START EXTRACTED RECORDS
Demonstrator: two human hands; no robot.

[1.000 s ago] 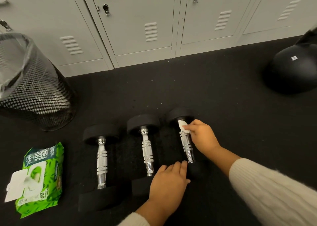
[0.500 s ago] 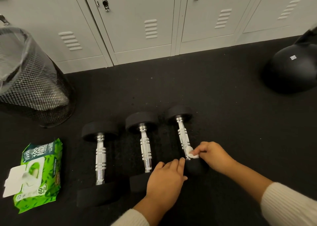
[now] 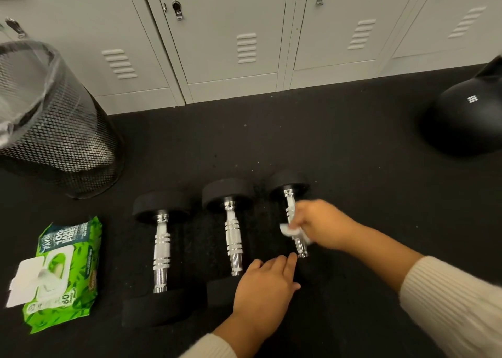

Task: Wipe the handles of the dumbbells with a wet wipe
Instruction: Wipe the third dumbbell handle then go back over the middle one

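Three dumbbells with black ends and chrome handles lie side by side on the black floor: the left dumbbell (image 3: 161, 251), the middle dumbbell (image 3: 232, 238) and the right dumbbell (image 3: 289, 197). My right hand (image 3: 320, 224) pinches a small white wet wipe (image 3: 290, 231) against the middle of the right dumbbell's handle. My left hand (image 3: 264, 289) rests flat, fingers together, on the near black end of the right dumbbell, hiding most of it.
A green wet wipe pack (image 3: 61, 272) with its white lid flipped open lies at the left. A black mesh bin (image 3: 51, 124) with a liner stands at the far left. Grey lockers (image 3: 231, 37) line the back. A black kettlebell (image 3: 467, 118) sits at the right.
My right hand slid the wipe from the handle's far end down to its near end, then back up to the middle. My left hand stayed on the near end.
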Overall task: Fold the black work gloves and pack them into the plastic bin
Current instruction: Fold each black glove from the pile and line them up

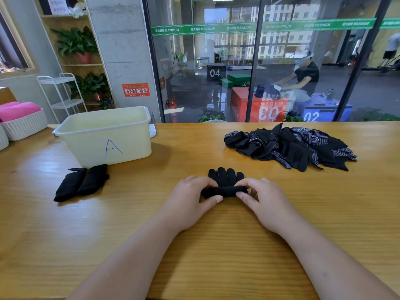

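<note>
Head view, reading from the left: a white woven basket (23,126) holding pink cloth sits at the far edge of the bench (216,256), and I take it to be no part of the job; next is the plastic bin (91,146), marked with an A, standing open-topped toward the back. It looks close enough that a finished bundle could go in with one short reach. I cannot see its floor, and nothing shows above its rim.

Just in front of the bin's near wall lies a folded pair (81,182) of black gloves, not yet inside; my guess is it is staged there ahead of packing.

In the middle, close to me, is the glove (226,180) being worked: its fingers point away and lie flat, while the cuff end is turned over into a thick band across the near edge; whether it is one glove or a stacked pair I cannot tell. My left hand (190,198) pinches the left end of that band, fingers curled over the top and thumb at the near side; my right hand (262,198) does the same at the right end. Holding both ends should keep the fold square, since knit fabric tends to spring open.

Farther right and back sits the heap of gloves (290,146), unfolded, some showing dotted grip faces. It lies well apart from the hands, so stray fingers won't catch in the fold.
</note>
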The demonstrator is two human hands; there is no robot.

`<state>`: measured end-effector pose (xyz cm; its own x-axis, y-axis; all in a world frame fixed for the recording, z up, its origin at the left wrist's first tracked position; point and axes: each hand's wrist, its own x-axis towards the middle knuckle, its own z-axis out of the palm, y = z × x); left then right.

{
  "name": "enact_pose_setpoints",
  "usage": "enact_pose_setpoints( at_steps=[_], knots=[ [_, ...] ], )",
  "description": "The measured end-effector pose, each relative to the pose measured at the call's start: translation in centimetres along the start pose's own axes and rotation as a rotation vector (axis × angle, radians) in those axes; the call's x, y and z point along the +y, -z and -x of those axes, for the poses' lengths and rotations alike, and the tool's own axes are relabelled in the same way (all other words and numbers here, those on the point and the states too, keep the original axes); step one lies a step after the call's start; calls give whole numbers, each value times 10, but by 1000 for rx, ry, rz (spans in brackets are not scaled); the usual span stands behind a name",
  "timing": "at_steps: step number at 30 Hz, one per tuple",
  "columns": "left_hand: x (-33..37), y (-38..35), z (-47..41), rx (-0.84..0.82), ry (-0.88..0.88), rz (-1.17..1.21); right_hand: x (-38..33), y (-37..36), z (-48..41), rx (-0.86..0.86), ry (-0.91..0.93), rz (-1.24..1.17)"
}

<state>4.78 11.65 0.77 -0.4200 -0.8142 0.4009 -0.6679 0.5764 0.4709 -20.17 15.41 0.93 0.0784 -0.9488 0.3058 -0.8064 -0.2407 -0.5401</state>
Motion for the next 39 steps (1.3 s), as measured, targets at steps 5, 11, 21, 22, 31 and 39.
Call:
enact_pose_setpoints(
  at_steps=[5,11,21,22,31,39],
  knots=[
    [-3,-1,-1,5,114,178,4,-1,-2,19,-109,-247],
    [-4,-3,-2,31,75,74,1,-8,-10,126,-118,-56],
    [-7,-8,-5,13,-36,-272,-3,-8,-8,101,90,368],
    [-7,-7,-5,19,-46,-279,-5,-6,-6,75,94,387],
    [-4,0,-1,-37,-8,-151,-13,9,4,-57,73,366],
    [-7,2,-1,1,152,118,-5,9,3,-33,-82,0]
  ],
)
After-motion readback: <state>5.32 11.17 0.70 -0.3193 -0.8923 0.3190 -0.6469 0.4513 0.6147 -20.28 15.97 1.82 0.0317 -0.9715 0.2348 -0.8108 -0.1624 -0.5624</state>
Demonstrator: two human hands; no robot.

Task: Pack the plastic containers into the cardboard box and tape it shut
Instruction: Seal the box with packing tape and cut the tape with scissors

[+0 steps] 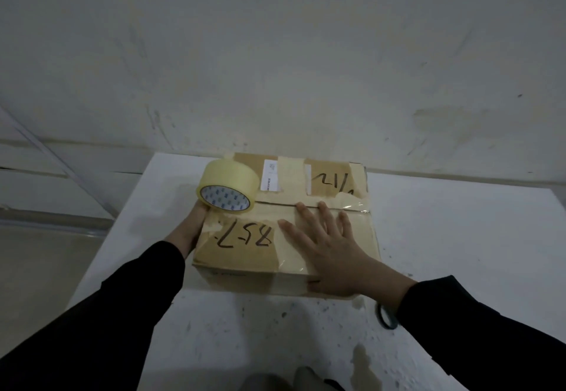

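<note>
A brown cardboard box (245,252) with its flaps closed sits on a white table (459,237). Handwritten numbers and old tape patches mark its top. My left hand (188,228) holds a yellowish roll of packing tape (228,187) at the box's left edge, near the centre seam. My right hand (330,249) lies flat, fingers spread, on the right half of the box top, fingertips at the seam. A shiny strip of tape shows along the seam towards the right edge. No plastic containers are visible.
A dark ring-shaped object (386,317) lies on the table by my right wrist. A pale wall (275,69) rises just behind the table. The floor (46,268) drops away to the left of the table edge.
</note>
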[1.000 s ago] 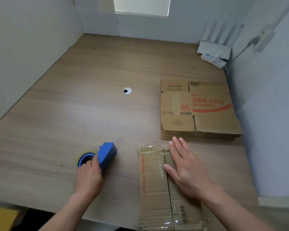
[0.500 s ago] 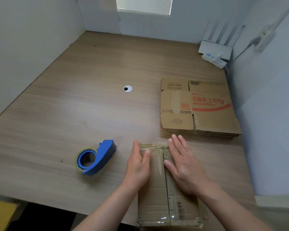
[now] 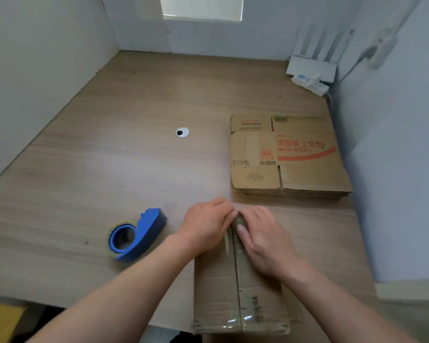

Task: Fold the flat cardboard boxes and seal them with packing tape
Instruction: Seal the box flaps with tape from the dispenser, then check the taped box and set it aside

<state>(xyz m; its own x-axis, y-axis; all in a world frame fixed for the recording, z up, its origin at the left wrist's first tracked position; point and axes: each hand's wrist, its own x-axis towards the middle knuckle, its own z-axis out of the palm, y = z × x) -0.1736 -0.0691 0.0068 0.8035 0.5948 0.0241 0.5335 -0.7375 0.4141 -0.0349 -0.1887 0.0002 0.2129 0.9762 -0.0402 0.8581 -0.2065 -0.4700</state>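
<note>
Near, right of centre, at the near edge of the table (image 3: 109, 157): taped box (image 3: 240, 293). On its far end, left hand (image 3: 206, 226) and right hand (image 3: 265, 238), fingertips meeting over the seam, fingers laid down and pressing, grasping nothing. Just left, apart from the hands: blue dispenser (image 3: 136, 235). Beyond, to the right: stack of flat boxes (image 3: 287, 157). Mid-table: grommet (image 3: 182, 132). Far right corner: white router (image 3: 311, 68). Wood-grain top, white walls on three sides.

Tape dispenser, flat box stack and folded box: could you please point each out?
tape dispenser (image 3: 149, 226), head view, blue body
flat box stack (image 3: 310, 174), head view, top sheet
folded box (image 3: 213, 288), head view, left flap
</note>
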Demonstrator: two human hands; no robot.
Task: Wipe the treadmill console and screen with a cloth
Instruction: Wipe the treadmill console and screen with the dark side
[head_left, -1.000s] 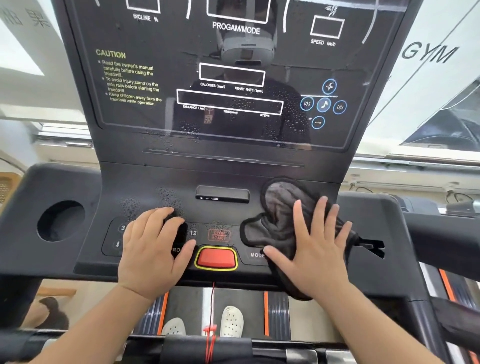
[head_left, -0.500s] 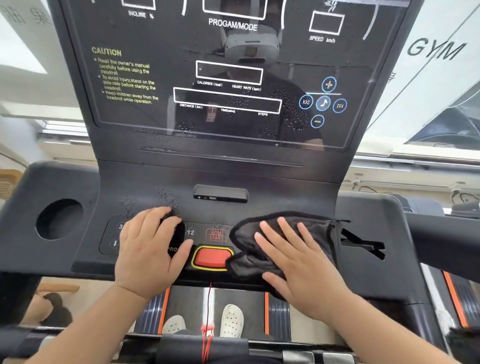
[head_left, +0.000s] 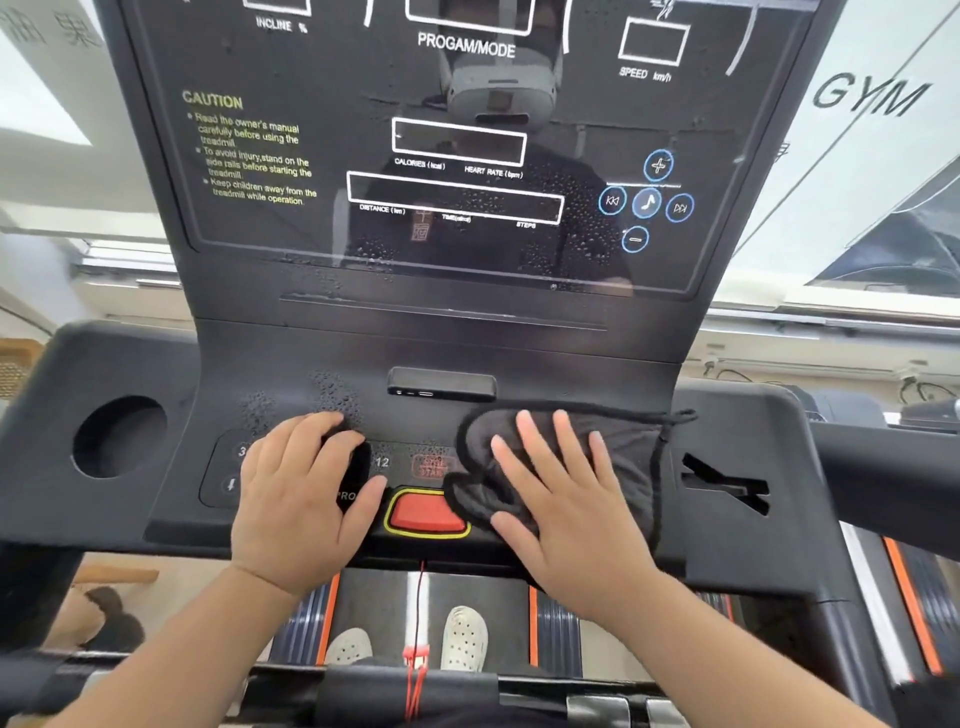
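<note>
**Wiping treadmill console: early stage, lower panel in hand**

- **Item 1, cloth** (head_left: 631, 462): dark grey, with a stitched edge. It lies bunched on the right half of the console's (head_left: 545, 358) lower panel, and its left fold reaches just beside the red stop button (head_left: 423, 512).
- **Item 2, right hand** (head_left: 566, 514): the grip is flat. The fingers are straight and spread, and the palm presses the cloth down onto the panel. It does not pinch or curl round the cloth.
- **Item 3, left hand** (head_left: 296, 499): it rests on the keypad (head_left: 382, 462) to the left of the stop button. The fingers are bent over a dark shape that is hidden beneath them. Whether the grip holds that shape or only leans on the panel cannot be told.
- **Item 4, droplets on console** (head_left: 332, 389): a speckled patch above the left hand, unwiped. A fainter patch lies over the start marking between the two hands.
- **Item 5, screen** (head_left: 363, 67): upright glass above the console. Droplets on screen (head_left: 571, 192) are scattered across its lower middle and along the bottom edge, and no cloth is near it.

**Progress, as judged:** the panel beside and above the cloth looks free of droplets, so that stretch appears covered. The centre and left of the console and the whole screen are left to do. Most of the task lies ahead.
</note>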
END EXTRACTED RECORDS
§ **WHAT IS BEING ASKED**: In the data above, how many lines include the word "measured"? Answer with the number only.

§ **SOLUTION TO THIS EXERCISE**: 3